▸ WORK TO BE COMPLETED: Copy verbatim the span of lines beginning at the line that contains "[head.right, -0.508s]" and ending with the final line of the data. Exclude pictures from the copy.

▸ DATA BLOCK:
= = = = =
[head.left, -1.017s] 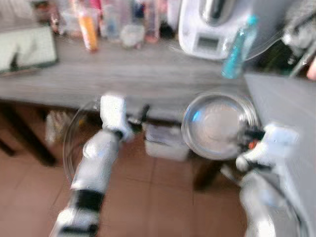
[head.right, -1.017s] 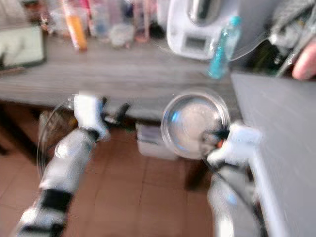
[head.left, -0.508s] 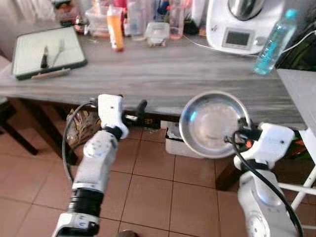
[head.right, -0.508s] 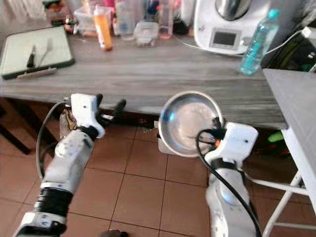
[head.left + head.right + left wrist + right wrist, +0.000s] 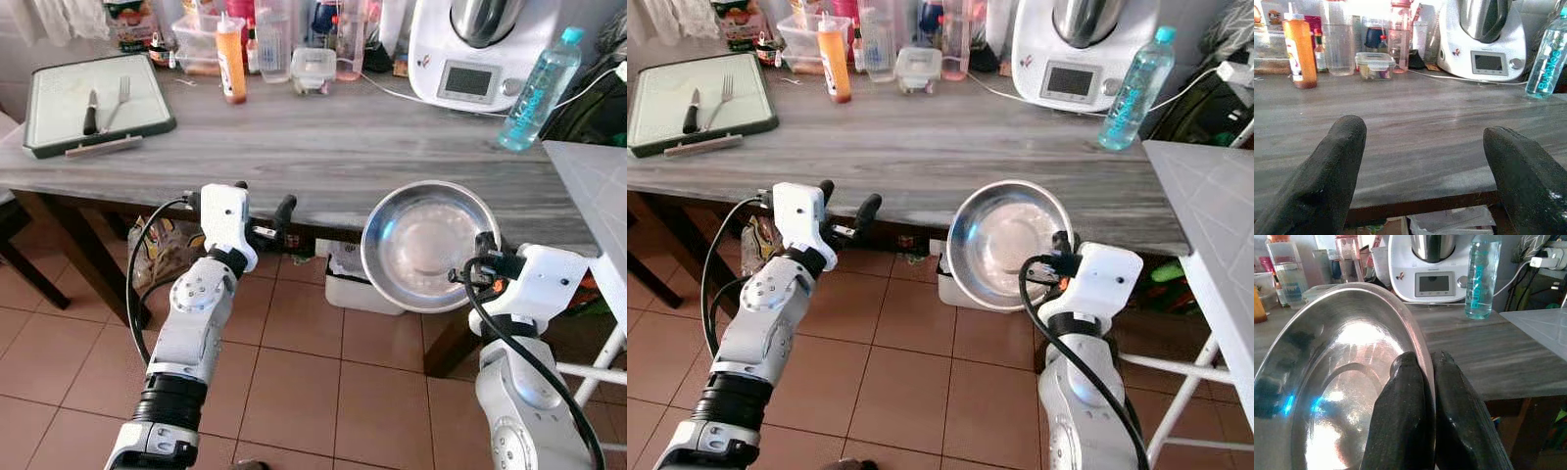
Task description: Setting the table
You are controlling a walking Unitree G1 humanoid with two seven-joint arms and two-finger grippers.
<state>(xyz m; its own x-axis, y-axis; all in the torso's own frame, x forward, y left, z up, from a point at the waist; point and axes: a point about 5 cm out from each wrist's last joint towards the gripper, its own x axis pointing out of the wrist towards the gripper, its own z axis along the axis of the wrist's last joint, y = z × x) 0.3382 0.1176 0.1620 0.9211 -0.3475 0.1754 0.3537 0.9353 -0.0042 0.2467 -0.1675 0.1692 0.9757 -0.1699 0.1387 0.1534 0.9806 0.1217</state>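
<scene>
Steel rim pinched tight in my right jaws (image 5: 482,257) — the bowl (image 5: 426,247) hangs tilted on edge, just off the bench (image 5: 323,162) front. My left jaws (image 5: 265,211) are spread wide and empty, at the bench edge. To do this well, I judge I should level the bowl, lift it over the edge, and land it flat — then release.
</scene>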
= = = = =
▸ ANSWER AREA:
[head.right, -0.508s] 
[head.left + head.right + left wrist + right wrist, +0.000s] 
Task description: Setting the table
You are controlling a walking Unitree G1 humanoid with two seven-joint arms and two-finger grippers.
<state>(xyz m; its own x-axis, y-axis; all in the torso's own frame, x forward, y left, z up, from a point at the waist; point and axes: a point about 5 cm out from each wrist's last joint towards the gripper, its own x axis pointing out of the wrist towards the gripper, its own z axis along the axis of the wrist's last joint, y = z × x) 0.3382 0.1176 0.1620 0.9211 -0.3475 0.1754 0.3537 0.9353 -0.0042 0.2467 -0.1675 0.1692 0.9757 -0.1699 0.1387 0.1534 0.9806 0.1217</state>
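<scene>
Steel rim pinched tight in my right jaws (image 5: 482,257) — the bowl (image 5: 426,247) hangs tilted on edge, just off the bench (image 5: 323,162) front. My left jaws (image 5: 265,211) are spread wide and empty, at the bench edge. To do this well, I judge I should level the bowl, lift it over the edge, and land it flat — then release.
</scene>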

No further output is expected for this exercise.